Home » Tech Diary — August 11, 2023

Tech Diary — August 11, 2023

by admin

OsmAnd and I, love and hate

In July 2021 I wrote in the Tech Diary about how tedious it is still to navigate by bike. In the meantime, I have continued to familiarize myself with the peculiarities of OsmAnd, the OpenStreetMap app for Android. It’s a great app that can do absolutely everything: Navigate areas with no cell phone coverage! contour lines! Change the map yourself! Detailed setting of all preferences when riding a bike! But she doesn’t make it easy for you.

Every time I plan a bike trip, I say: Now you can rely on me without worrying, the path won’t lead over gravel roads and stairs again, I’ve finally figured out what to set in which remote submenu! I’ve got the app under control now! My mother (for whom it is important for age reasons to only drive on paved roads without exception) then makes skeptical remarks. Rightly so, because my claims have put her in situations where I had to carry her bike over obstacles several times.

At the beginning of August I successfully drove around the Allgäu with OsmAnd and asked myself what my problem was in 2021. It’s all packed with conspicuous bike path signage, the app (in its bike mode) color-codes which roads are good bike roads, and they really are.

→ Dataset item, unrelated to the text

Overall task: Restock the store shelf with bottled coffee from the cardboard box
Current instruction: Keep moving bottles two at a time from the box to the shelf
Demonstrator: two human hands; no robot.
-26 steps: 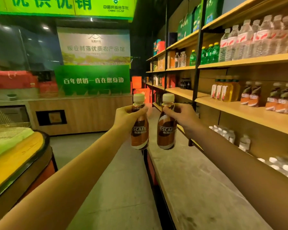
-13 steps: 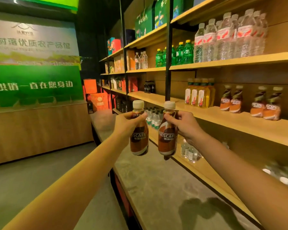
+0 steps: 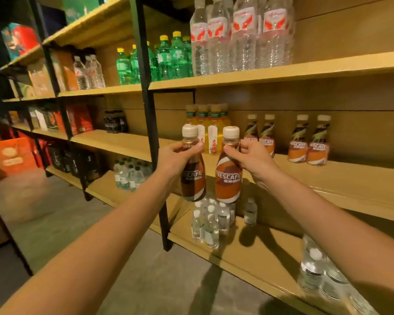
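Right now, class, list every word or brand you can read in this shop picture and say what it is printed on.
"NESCAFE": bottle in the right hand.
"ESCAFE", first letter hidden: bottle in the left hand.
"NESCAFE": coffee bottles on the shelf.
Small characters under the brand on the held bottles: too small to read.
Water bottle labels, green bottles, orange boxes: blurred, unreadable.

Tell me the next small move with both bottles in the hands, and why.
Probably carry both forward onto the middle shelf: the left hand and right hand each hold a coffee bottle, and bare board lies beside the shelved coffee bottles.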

But I didn’t ride through the Allgäu in navigation mode, I just followed the app’s colored bike lanes. Today it’s different, I want to go to a place that is far away and relatively difficult to reach. I enter start, destination and my preferences (no main roads, only paved paths). I don’t start navigating (which may or may not be relevant to what follows), but simply watch my point as it moves along the suggested line as I drive. The cell phone is attached to the handlebars with two canning gums because the “Rubberman” ordered in 2021 is far too tiny for my cell phone and I still don’t have a suitable holder.

The two canning gums prove themselves well. But every once in a while I want to peek into another app, and then OsmAnd restarts every time, probably for memory reasons. No problem, start and finish are preserved, re-displaying the route is quick.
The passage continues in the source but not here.